Rewterz Threat Alert – Russian State-Sponsored Advanced Persistent Threat Actors

Severity

Medium

Analysis Summary

Since at least September 2020, a Russian state-sponsored APT actor—known variously as Berserk Bear, Energetic Bear, TeamSpy, Dragonfly, Havex, Crouching Yeti, and Koala in open-source reporting—has conducted a campaign against a wide variety of U.S. targets. The Russian state-sponsored APT actor has targeted dozens of SLTT government and aviation networks, attempted intrusions at several SLTT organizations, successfully compromised network infrastructure, and exfiltrated data from at least two victim servers. The Russian-sponsored APT actor is obtaining user and administrator credentials to establish initial access, enable lateral movement once inside the network, and locate high value assets in order to exfiltrate data.

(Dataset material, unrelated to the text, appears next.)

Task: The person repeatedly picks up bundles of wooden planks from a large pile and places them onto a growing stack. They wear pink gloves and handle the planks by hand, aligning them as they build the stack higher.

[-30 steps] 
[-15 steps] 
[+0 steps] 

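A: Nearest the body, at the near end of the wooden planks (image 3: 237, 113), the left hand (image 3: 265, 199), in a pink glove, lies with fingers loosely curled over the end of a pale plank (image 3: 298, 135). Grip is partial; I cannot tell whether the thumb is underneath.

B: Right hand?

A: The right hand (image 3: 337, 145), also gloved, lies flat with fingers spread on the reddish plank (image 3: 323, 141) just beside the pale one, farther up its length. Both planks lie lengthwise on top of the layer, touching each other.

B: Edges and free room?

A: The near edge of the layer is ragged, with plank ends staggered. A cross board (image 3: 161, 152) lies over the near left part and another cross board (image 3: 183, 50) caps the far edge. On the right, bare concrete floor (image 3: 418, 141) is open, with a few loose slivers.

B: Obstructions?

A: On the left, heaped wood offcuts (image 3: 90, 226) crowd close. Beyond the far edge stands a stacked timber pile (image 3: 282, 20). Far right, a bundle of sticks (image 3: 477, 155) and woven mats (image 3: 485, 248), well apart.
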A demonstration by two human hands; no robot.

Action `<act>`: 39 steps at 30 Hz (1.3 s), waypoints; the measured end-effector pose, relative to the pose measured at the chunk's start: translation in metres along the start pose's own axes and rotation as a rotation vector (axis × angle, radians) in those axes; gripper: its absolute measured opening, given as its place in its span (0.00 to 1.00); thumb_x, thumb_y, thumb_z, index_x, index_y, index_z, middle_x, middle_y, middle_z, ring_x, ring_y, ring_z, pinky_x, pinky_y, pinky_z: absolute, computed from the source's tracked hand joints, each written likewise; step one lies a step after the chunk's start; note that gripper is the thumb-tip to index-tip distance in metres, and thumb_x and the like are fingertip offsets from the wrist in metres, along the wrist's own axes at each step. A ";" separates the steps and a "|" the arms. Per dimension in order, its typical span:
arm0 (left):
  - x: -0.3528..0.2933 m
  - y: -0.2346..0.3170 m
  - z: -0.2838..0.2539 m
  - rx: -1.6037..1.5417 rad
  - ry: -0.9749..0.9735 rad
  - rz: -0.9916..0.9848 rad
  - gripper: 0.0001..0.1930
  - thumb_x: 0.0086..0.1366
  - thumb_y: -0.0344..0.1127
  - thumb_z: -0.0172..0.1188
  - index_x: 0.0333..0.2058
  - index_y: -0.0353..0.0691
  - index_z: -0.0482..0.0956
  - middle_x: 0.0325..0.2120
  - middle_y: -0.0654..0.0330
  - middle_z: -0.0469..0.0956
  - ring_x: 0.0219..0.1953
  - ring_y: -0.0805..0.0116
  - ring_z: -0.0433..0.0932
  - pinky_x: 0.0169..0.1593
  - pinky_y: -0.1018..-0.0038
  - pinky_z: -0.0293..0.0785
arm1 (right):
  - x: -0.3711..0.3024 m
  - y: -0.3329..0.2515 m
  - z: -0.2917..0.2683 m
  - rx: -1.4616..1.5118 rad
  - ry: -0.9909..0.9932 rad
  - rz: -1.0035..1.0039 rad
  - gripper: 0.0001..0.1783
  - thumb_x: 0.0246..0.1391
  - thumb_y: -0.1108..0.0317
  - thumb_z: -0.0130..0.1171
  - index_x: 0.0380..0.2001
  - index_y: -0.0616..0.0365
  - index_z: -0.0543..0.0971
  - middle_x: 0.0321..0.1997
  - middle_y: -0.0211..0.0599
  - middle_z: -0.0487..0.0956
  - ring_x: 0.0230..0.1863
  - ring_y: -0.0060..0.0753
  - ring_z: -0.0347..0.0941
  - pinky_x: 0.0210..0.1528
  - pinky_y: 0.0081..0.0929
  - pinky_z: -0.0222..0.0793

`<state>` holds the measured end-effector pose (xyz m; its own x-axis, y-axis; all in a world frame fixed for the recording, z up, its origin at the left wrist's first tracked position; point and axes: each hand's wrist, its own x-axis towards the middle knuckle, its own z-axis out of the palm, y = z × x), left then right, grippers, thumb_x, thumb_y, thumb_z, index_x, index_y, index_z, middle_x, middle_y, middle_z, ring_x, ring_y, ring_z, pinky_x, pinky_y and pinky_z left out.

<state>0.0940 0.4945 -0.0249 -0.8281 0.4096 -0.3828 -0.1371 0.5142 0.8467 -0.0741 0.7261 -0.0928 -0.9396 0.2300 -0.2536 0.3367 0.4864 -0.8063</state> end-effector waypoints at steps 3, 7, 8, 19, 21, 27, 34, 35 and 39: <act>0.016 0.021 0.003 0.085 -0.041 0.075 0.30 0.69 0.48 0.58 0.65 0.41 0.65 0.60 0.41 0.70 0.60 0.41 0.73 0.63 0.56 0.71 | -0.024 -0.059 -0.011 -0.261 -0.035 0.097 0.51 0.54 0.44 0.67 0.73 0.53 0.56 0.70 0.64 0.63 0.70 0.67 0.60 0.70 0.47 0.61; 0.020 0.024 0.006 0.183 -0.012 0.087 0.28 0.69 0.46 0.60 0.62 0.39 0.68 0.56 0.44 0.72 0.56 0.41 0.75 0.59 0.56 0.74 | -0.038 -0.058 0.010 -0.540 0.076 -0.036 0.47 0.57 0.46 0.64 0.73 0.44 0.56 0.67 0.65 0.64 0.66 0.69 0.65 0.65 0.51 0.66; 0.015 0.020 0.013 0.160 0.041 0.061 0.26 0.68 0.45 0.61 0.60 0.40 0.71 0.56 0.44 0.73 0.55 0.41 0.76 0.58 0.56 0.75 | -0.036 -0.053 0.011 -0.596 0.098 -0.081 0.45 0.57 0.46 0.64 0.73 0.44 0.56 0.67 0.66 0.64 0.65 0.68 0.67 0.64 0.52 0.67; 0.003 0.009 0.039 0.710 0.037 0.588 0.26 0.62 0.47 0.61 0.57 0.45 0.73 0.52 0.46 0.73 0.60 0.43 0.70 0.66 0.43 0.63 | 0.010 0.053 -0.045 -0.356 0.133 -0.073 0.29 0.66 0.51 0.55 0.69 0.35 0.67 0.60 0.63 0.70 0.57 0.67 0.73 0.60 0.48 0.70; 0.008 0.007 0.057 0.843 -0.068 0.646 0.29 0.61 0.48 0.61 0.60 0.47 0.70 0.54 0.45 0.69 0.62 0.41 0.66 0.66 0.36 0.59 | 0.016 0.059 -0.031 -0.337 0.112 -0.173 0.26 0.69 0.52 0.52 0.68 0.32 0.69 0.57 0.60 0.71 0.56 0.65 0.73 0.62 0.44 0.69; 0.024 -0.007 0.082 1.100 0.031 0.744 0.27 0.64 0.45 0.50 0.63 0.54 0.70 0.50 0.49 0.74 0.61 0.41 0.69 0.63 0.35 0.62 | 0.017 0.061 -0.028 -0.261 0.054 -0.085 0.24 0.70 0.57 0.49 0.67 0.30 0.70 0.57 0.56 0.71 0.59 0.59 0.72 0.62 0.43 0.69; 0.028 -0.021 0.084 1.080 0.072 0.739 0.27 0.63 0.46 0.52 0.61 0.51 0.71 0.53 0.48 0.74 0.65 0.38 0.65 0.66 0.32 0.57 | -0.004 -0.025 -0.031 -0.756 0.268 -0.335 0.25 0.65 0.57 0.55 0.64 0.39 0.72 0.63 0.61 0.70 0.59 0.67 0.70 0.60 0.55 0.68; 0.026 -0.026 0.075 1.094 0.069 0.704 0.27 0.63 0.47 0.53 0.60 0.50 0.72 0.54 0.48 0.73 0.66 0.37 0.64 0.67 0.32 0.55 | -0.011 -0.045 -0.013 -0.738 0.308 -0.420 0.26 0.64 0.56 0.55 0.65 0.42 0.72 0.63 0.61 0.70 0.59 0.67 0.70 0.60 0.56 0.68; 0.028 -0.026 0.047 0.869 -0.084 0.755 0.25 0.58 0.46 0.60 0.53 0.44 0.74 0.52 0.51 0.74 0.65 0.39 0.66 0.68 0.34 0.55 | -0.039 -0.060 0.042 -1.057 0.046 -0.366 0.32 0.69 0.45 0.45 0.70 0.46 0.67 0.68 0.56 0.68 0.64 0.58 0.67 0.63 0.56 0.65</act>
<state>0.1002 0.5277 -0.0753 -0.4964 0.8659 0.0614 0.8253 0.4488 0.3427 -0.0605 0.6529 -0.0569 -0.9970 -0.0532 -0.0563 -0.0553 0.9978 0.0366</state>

In at least one compromise, the APT actor laterally traversed an SLTT victim network and accessed documents related to Sensitive network configurations and passwords, Standard operating procedures (SOP), such as enrolling in multi-factor authentication (MFA), IT instructions, such as requesting password resets, Vendors and purchasing information, Printing access badges etc.

Impact

• Credential Theft
• Exposure of Sensitive Information

Indicators of Compromise

Domain Name

• email[.]microsoftonline[.]services
• columbusairports[.]microsoftonline[.]host

Source IP

• 212[.]252[.]30[.]170
• 91[.]227[.]68[.]97
• 146[.]0[.]77[.]60
• 213[.]74[.]139[.]196
• 37[.]139[.]7[.]16
• 138[.]201[.]186[.]43
• 193[.]37[.]212[.]43
• 5[.]196[.]167[.]184
• 213[.]74[.]101[.]65
• 149[.]56[.]20[.]55
• 51[.]159[.]28[.]101
• 5[.]45[.]119[.]124

Remediation

• Block the threat indicators at their respective controls.
• Keep all systems and software updated to latest patched versions.